More than you think you are

Wife is “white”, at least visually.

I am “not-white”, at least visually.

There are those who look upon Wife differently because she chose to marry a “not-white”. Some look down on her because she married “outside her race”. Some look up to her because she married “outside her race”. Regardless of which way they look at her, they look at her differently because of her choice… or rather, their perception of her choice, because they see her skin color/ethnicity/race vs. mine, see our colors don’t quite match, and thus different regard.

Either way, it’s discriminatory behavior.

It’s curious I don’t receive the same regard. I mean, I did the same thing: married someone “outside my race”. I’ve had people publicly praise Wife for her action, and when I point out I did the same thing, I watch their brain lock up and reboot because they never considered the reciprocal. Is it because I’m male? Is it because she’s “white”? Is it because racial issues (supposedly) only flow in one direction?

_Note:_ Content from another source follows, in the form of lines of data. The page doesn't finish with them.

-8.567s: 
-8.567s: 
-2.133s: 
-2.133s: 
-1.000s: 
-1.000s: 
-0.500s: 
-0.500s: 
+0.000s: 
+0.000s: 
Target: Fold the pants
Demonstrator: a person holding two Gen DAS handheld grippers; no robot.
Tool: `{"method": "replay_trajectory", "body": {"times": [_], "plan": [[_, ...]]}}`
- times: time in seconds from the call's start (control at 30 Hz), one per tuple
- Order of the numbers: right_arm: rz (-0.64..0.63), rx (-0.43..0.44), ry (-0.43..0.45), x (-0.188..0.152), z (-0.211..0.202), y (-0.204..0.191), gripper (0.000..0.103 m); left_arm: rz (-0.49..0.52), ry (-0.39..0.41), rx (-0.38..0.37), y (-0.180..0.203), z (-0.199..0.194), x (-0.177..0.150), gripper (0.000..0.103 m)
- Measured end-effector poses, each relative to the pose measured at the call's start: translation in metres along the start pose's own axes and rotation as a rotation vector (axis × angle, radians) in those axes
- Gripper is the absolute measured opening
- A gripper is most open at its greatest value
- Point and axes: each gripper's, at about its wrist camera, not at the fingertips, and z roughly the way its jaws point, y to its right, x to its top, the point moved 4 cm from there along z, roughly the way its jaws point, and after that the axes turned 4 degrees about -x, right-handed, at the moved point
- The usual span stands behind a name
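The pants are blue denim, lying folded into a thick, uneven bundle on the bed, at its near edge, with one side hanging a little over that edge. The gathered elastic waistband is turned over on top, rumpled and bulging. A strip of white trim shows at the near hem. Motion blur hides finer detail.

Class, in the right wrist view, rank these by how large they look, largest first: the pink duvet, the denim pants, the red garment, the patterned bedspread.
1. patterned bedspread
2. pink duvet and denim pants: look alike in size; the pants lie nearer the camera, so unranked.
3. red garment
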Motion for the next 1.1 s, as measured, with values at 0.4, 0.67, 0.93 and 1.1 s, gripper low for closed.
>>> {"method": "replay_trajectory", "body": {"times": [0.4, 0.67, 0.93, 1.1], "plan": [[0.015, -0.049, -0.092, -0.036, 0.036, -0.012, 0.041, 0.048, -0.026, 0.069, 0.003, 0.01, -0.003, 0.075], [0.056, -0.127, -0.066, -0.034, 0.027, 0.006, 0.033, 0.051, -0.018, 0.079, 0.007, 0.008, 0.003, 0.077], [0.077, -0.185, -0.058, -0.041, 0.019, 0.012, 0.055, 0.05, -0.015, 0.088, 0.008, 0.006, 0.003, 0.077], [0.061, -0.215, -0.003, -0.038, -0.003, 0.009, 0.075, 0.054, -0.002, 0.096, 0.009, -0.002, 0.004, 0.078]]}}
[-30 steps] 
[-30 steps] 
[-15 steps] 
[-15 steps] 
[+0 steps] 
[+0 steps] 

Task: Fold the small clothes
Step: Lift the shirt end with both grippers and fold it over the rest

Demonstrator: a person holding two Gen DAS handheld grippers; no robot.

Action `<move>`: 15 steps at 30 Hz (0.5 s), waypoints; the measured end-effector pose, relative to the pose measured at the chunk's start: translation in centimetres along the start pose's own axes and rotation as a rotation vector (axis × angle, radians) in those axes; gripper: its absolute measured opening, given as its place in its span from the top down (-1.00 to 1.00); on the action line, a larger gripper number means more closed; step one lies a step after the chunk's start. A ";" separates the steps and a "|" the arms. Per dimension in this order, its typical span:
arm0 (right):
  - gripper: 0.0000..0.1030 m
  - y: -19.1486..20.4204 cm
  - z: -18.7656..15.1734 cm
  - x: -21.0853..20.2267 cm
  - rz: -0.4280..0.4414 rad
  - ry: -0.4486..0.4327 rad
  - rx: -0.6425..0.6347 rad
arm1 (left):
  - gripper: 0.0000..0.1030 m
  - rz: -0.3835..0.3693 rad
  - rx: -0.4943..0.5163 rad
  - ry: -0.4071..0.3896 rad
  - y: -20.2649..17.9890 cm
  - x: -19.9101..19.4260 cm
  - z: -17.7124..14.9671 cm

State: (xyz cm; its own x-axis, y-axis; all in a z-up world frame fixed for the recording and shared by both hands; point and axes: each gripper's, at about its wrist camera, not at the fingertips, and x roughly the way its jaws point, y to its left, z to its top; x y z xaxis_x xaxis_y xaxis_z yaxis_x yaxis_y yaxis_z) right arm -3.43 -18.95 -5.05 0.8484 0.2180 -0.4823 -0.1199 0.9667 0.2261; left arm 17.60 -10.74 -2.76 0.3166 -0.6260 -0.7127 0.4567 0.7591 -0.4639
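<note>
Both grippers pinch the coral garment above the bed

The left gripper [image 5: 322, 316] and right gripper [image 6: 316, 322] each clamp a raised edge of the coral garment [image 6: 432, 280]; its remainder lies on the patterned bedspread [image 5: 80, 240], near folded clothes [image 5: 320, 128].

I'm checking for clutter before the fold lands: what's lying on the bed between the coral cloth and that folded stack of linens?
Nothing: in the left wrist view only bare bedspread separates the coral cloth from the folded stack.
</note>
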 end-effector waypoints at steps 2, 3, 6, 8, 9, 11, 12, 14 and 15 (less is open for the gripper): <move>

That’s more discriminatory behavior.

Even more curious is when people look at me, they only see the half of me that’s Asian. They don’t see that white girl married a white boy, they see white girl married “something else”. Note you can only consider me “something else” if you look at me. My name is rather “white”. My voice is rather “white”. My attitudes tend to be rather “white”. For most people, the only indication I’m “not-white” is the slight squint in my eyes, the slightly darker skin tone, and some other physical features. And somehow in the eyes of some, it’s those few features that wind up defining me — not my mind, my heart, but my squinty eyes. It’s those features that, to some, define at least part of the relationship between Wife and myself.

Why do some people only see part of me? Why did they choose to see that part, and not the other part? Or that they choose to only see part of me, and not all of me?

Again, discriminatory behavior.

I grant, ultimately this is human behavior. We’re all guilty of it. I’ve come to accept it, and in fact sometimes I like that I look different be it due to ethnic background, my long hair, or my choice of clothing — especially because my looks don’t jive with who I am versus the stereotypes and preconceived notions some people have about folks that look like I do. It offers me a chance to see how a person really is. Do they look inward at the person? Do they stop at the shell? Are they blind to race and color? Or do they view the world and everything in it through a constant filter of racism, injecting race into every matter and issue and problem in the world?

If you want people to stop caring about race, you need to stop caring about race — period. The first step is to admit your own prejudices and faults, because you probably aren’t as progressive as you think you are.

8 thoughts on “More than you think you are

  1. Good post, John.

    My little world is a post-racial world. A few years ago (back when I watched television) there was a rather contentious fellow on Top Shot. It was obviously entertainment, but of course the gun boards went wild talking about it. At some point somebody brought up the fact that he was black – and alluded to that being the reason for the drama. At first I thought the poster was confused or talking about a different show because I hadn’t remembered him being black. But a quick Google search confirmed that the Top Shot competitor was indeed black. It just never really registered with me.

    You know I use to work with dogs professionally. When discussing racism with co-workers the topic of genetic diversity always came up. Think of how different the various human ethnicities are. Very slight differences in the shape of the nose, eyes, hair texture, etc. The most obvious difference is skin color. Now think of how different the various dog “breeds” are. A chihuahua vs. a great dane. 99% genetically identical. Now imagine if humans had such genetic diversity???

    I’m reminded of the Quanah Parker quote: “All same people, God say.”

  2. Great entry Jon……I look at you as Korean always have….It is just the way I choose to see you. I guess because I think Korean people are smarter than the rest of us LOL….from a more ancient culture….more refined and yes better cooks….I have always loved that part of you….I know you are prob White by all normal explanations but I have chosen to see you otherwise….I find your mixed ancestry brilliant and the fact that Michele has learned so much about Korean food and ways makes me respect her to epic levels…..I just think you are both exceptional people….and yes because you are a mixed couple who has chosen to live an independent and non-traditional life makes my respect and admiration for you more accentuated.

    • My ancestry gives me a different bit of exposure to things, just like your husband and his ancentral side gives you a different exposure to life. There is a different perspective, different experiences, etc.. And it does make you who you are.

      I think it would be wrong to deny who we are, where we came from, because those things are part of what makes us who we are. I just get troubled when people view the world only through such filters, seeing racism everywhere… but not seeing their own.

  3. Good post. I like to tell people that depending on the specific part of me you’re looking at I’m somewhere between pink, beige and brown.